My friends are visiting with their son who is almost two. I was excited to see how Edith would react to another kid, given time and space to warm up to him. Turns out, she wanted to use him to leverage herself into a standing position, which is how she relates to pretty much any person or object these days, and he wasn’t into that, so they agreed to eye each other from across the playroom while they minded their own affairs. Or, that is, he agreed to do that; she agreed to no such thing and was rather hard to restrain, especially when the other child came into possession of a crinkly package of Cheerios.

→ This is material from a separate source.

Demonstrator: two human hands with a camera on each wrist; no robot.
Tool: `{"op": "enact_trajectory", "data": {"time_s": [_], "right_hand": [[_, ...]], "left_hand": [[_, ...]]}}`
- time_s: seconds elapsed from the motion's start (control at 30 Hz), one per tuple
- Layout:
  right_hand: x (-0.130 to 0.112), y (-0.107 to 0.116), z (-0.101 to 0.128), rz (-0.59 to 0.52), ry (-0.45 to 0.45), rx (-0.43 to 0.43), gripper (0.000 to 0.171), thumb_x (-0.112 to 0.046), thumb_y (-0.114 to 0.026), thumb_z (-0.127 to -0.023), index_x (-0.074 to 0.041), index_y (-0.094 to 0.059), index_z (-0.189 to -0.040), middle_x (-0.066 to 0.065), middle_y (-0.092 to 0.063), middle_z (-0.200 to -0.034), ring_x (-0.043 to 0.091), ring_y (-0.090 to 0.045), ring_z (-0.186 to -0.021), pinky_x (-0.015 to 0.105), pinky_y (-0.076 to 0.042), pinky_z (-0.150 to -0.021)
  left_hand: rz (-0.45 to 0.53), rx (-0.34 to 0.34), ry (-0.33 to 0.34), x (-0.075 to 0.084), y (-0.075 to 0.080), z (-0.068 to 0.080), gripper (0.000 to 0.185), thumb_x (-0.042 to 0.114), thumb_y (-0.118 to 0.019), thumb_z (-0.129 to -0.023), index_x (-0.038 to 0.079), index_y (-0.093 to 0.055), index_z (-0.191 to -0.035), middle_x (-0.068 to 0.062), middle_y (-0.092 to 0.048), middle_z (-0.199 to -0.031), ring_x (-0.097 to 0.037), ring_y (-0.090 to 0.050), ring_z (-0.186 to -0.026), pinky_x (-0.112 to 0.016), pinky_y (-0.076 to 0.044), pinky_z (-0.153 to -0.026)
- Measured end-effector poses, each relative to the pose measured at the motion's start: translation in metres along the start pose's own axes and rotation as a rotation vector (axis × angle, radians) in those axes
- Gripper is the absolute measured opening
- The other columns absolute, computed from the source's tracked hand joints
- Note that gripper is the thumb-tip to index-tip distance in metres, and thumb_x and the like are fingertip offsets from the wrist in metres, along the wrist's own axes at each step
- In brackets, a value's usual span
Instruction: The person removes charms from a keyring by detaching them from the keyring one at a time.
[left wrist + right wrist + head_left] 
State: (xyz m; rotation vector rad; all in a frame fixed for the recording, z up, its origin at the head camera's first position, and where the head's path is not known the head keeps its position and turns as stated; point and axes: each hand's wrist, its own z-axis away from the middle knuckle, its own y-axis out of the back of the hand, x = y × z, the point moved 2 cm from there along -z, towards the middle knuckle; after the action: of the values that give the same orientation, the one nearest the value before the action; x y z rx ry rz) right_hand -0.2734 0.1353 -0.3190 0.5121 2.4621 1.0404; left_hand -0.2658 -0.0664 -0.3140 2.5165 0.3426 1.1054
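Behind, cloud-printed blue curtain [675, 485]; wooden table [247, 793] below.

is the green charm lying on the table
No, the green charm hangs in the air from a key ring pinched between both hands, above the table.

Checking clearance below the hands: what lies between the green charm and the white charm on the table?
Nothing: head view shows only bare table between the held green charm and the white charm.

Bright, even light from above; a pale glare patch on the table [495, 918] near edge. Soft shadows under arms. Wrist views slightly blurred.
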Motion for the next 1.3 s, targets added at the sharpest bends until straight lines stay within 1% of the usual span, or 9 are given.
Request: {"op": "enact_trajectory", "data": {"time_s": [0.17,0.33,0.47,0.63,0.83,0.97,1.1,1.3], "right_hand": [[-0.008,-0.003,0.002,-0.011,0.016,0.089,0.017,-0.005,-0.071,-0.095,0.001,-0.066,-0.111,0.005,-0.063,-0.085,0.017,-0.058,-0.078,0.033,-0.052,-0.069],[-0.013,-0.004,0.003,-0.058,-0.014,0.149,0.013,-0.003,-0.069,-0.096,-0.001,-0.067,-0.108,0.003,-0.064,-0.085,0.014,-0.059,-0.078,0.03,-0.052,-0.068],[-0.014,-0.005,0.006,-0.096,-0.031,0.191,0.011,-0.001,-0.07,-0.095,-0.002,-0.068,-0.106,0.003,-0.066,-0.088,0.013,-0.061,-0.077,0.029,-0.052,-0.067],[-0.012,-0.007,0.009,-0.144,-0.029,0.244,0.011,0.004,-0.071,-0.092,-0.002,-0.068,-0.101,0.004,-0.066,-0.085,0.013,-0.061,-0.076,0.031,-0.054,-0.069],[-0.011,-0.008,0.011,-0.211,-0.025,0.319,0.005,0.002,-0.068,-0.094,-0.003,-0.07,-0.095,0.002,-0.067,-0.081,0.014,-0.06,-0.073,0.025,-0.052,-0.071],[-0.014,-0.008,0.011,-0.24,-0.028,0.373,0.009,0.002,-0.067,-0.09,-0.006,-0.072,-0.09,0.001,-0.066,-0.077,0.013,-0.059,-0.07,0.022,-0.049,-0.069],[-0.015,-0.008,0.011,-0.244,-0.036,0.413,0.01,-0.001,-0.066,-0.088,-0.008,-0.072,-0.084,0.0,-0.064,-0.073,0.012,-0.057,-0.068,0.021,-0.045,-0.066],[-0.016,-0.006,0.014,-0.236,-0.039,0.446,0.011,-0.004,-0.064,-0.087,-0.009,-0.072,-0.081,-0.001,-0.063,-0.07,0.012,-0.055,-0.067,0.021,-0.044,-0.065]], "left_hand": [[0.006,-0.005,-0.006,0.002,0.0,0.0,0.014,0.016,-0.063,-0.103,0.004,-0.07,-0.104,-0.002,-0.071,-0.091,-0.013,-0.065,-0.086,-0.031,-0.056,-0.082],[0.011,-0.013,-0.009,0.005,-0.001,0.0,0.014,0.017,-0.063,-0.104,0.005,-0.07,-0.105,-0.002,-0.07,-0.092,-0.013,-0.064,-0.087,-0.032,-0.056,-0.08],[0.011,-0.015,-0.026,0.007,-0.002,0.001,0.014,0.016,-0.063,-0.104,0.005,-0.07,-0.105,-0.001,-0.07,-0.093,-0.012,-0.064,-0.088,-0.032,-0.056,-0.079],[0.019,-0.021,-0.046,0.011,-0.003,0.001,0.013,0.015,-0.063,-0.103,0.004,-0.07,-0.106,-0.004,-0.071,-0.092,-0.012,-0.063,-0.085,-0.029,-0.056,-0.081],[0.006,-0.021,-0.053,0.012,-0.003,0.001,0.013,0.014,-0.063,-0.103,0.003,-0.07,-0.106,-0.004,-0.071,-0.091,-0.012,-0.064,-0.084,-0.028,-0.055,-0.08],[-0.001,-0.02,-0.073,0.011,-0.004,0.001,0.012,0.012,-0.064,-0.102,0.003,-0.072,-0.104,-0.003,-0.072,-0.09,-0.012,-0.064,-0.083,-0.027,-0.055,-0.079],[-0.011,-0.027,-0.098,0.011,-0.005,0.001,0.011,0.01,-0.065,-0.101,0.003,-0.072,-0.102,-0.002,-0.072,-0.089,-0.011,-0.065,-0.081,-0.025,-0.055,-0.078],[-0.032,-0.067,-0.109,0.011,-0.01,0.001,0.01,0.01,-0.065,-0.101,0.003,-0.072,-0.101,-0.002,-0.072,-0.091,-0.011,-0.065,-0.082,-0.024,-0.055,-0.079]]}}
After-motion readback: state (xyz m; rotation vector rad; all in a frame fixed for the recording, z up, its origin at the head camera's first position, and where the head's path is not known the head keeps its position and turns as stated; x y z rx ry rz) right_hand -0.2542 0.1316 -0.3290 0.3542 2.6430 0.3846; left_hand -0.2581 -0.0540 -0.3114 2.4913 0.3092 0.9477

It’s been nice hanging out with other parents who understand that everything is a massive undertaking that requires an assortment of equipment and ample time and patience. We went out to dinner. I don’t go anywhere or do anything, so every time I am in a new location and guests come, they want to know where we can eat, and I am confronted with the fact that, despite living in a place for three years sometimes, I have no idea where anything is or what there is to do. It’s always hard to explain.

I do have an excuse here, though, because I’ve only lived here for a few months, and I have an infant. In this small town, your options are fast food, bars, or Mexican joints. And after we had visited about four Mexican joints with two small children in tow only to be met with closed signs, we learned (through experience) that Mexican places are closed on Mondays. I didn’t know this before! Or at least, I had never noticed it. Luckily, we finally found a Mexican place with a huge banner out front proclaiming OPEN MONDAYS and it was and we ate, and all was well.